_What the exercise asks_. With the pictures removed, write out the full listing below exactly.

--- START ---

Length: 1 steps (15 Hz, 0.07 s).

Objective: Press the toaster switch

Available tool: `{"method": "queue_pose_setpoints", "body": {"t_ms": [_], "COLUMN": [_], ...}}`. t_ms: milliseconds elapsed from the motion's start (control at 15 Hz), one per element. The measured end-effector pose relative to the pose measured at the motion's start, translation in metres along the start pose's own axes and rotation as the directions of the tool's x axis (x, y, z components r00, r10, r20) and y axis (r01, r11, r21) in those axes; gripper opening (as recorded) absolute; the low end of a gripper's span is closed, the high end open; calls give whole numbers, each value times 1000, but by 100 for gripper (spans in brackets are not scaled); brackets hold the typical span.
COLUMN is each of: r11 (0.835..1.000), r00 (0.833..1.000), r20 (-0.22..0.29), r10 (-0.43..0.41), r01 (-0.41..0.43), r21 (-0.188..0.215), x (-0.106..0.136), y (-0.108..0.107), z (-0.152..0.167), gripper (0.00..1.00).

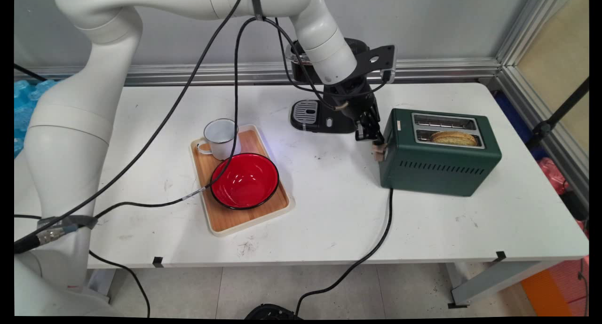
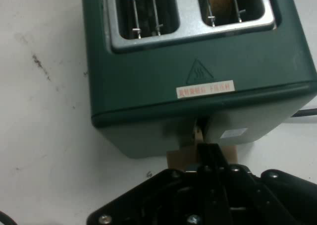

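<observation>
The gripper (image 1: 376,143) is down at the end of the green toaster (image 1: 439,162), on its little tan lever (image 2: 184,158). Its fingers are pressed together. A slice of bread (image 1: 454,137) sits in one slot. The toaster stands on the white surface (image 1: 329,211), near a tray (image 1: 225,223) with a red bowl (image 1: 244,180) and a cup (image 1: 218,137).

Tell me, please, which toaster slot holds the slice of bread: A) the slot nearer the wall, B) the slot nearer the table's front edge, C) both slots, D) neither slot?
B: in the main view the slice of bread sits in the toaster's front slot, and the slot behind it is empty.
</observation>
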Motion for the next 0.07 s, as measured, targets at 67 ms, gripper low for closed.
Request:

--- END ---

_Response to the task_.
Length: 1 steps (15 Hz, 0.07 s).

Objective: Press the toaster switch

Available tool: `{"method": "queue_pose_setpoints", "body": {"t_ms": [_], "COLUMN": [_], ...}}`. t_ms: milliseconds elapsed from the motion's start (control at 15 Hz), one per element. The measured end-effector pose relative to the pose measured at the motion's start, translation in metres along the start pose's own axes and rotation as the directions of the tool's x axis (x, y, z components r00, r10, r20) and y axis (r01, r11, r21) in those axes; gripper opening (as recorded) absolute; the low end of a gripper's span is closed, the high end open; calls give whole numbers, each value times 1000, but by 100 for gripper (spans in brackets are not scaled); brackets hold the typical span.
COLUMN is each of: r11 (0.835..1.000), r00 (0.833..1.000), r20 (-0.22..0.29), r10 (-0.43..0.41), r01 (-0.41..0.43), r21 (-0.188..0.215), x (-0.106..0.136), y (-0.108..0.107), z (-0.152..0.167), gripper (0.00..1.00).


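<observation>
The gripper (image 1: 376,143) is down at the end of the green toaster (image 1: 439,162), on its little tan lever (image 2: 184,158). Its fingers are pressed together. A slice of bread (image 1: 454,137) sits in one slot. The toaster stands on the white surface (image 1: 329,211), near a tray (image 1: 225,223) with a red bowl (image 1: 244,180) and a cup (image 1: 218,137).

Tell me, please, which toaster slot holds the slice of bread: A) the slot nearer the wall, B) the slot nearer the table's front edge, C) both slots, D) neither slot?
B: in the main view the slice of bread sits in the toaster's front slot, and the slot behind it is empty.
</observation>
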Motion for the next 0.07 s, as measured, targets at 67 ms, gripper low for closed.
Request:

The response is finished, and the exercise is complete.